## Exercise
Set down the lines of the data exactly, starting at the first and stopping after the line containing "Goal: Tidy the".

## Collected data
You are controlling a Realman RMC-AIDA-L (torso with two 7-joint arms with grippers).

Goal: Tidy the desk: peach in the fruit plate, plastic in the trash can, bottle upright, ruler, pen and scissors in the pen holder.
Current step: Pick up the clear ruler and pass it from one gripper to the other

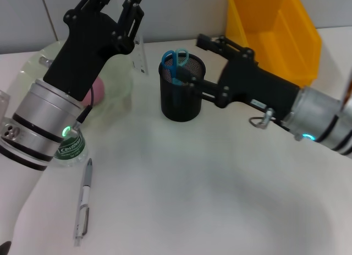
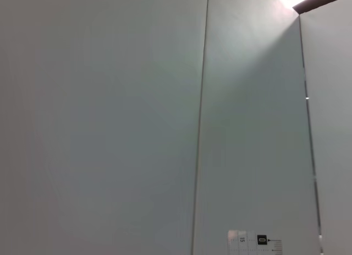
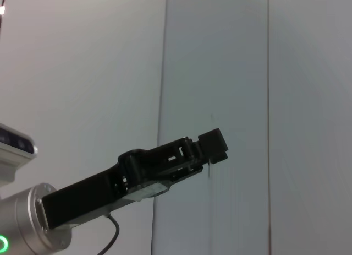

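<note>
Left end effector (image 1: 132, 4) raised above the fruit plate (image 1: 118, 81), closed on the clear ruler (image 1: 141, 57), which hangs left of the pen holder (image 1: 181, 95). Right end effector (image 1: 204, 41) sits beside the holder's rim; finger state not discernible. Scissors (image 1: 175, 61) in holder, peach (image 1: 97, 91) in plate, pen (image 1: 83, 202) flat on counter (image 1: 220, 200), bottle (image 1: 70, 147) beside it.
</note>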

## Exercise output
You are controlling a Realman RMC-AIDA-L (torso with two 7-joint arms with grippers).

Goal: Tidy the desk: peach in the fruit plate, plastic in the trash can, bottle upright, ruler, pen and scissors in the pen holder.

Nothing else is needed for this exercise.